Thursday, March 23, 2006

Portent

A reader reminded me of the altitude in La Paz, so I decided to test out the refurbished ticker before Sunday's flight. I hiked the state park this evening, and I handled the first hill okay, but the second incline hit me hard. I was chugging like a raspy steam engine by the time I crested the bluff. When I reached a favorite overlook I scared seven turkey vultures off of a dead elm. Jesus and Mohammed, they're massive birds when you come right up on them. Big, black shadows lifting into the gloaming, eyeing me sideways from their bald, prehistoric heads. I staggered backward and turned my ankle. My heart about leapt from my chest, and the scars from my quad bypass literally burned on my flesh. I thought of Hester Prynn.

I wound up on my ass in the mud, stunned, and for no reason in particular I began weeping. A trail runner happened by and she paused, staring down at me, bouncing from one foot to the other. Embarrassed, I made up some nonsense about my pet Pomeranian dying. I gathered myself and picked my way back down the trail.

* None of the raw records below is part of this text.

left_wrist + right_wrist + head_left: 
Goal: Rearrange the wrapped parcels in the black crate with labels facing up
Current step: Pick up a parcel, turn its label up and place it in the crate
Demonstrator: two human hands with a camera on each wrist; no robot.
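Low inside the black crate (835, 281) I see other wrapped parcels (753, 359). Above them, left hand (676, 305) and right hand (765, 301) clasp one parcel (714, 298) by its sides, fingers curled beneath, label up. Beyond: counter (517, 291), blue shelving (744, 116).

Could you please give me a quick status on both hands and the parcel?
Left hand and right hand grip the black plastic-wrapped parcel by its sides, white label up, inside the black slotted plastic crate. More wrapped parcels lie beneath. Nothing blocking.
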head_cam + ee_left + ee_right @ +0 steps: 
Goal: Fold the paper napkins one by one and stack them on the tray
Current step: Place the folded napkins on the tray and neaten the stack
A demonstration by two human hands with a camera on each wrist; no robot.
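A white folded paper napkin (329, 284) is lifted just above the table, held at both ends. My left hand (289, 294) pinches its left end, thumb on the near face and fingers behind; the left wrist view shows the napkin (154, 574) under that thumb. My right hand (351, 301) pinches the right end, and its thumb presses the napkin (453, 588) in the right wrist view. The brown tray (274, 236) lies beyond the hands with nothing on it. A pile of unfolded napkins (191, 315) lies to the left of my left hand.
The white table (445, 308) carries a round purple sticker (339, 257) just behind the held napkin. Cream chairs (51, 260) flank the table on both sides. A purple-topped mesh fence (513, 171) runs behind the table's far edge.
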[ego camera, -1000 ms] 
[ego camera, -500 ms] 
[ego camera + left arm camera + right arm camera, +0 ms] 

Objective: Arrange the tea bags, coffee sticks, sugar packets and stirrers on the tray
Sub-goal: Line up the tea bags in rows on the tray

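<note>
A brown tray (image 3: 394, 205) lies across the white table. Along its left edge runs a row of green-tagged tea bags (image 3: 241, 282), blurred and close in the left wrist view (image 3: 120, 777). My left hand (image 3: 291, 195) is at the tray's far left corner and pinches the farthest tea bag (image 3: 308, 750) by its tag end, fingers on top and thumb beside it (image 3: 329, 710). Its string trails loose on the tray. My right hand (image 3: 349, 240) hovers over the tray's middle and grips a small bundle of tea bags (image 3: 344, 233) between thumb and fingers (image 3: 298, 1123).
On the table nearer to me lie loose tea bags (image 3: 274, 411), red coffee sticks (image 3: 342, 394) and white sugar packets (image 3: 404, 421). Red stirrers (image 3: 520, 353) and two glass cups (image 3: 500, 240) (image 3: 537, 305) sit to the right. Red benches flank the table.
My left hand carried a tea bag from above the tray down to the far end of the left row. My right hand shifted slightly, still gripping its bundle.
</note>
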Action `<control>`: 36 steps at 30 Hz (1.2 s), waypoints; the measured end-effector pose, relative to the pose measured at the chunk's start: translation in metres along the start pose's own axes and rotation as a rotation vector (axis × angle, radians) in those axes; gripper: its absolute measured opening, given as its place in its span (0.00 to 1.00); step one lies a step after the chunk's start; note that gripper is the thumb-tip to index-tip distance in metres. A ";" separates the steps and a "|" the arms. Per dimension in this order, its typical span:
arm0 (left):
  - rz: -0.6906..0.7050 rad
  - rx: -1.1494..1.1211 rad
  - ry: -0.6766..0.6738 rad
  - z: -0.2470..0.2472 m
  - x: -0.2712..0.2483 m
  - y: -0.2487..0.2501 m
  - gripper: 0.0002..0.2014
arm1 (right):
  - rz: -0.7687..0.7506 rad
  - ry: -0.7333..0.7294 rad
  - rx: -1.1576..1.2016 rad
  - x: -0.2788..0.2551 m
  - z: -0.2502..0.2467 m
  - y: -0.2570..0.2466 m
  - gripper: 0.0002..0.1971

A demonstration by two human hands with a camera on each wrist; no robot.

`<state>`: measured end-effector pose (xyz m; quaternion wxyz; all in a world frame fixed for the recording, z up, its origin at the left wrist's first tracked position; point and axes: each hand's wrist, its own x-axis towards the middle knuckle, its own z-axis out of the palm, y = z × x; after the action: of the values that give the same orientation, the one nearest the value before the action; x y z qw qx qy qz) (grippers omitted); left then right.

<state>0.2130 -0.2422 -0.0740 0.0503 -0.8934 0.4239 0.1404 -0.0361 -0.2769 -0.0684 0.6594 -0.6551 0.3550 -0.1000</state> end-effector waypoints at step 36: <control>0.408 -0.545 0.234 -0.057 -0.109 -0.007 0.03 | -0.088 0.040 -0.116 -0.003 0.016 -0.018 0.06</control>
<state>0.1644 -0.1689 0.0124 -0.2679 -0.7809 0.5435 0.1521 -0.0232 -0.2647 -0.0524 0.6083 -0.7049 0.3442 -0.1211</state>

When I returned home I found a message on my machine from my second ex-wife. She was livid that I hadn't told her about the surgery, and after a string of expletives she burst into tears and then insisted we meet in neutral territory (DC) sometime next week. We'd visit with Billie, share a meal or two at Etrusco, maybe take in a movie. She said that we needed to rethink our non-relationship. She said that I had been the best friend she ever had until I ruined her life, still the thought of my near death had crushed her. In short, she missed me. New tears formed behind the bridge of my nose. This reunion sounded lovely, but I'm leaving for Bolivia on Sunday so what can I do? I sat with my hand on the phone for the better part of an hour, feeling ridiculous for chasing my ex-girlfriend, a former student no less, halfway round the world on a whim. Call your wife, dammit, I chided myself, but to no avail.

I've already decided to cancel tomorrow's class. I'm two-thirds of the way through a bottle of my favorite Primitivo, and I already know the dream I'll have: the vultures will return and wait patiently while I lie in the mud. Every woman I've ever loved, including the first, will come by to collect interest on the happiness I've stolen from them, to be paid in vials of heart blood. The buzzards will then enjoy my desiccated remains.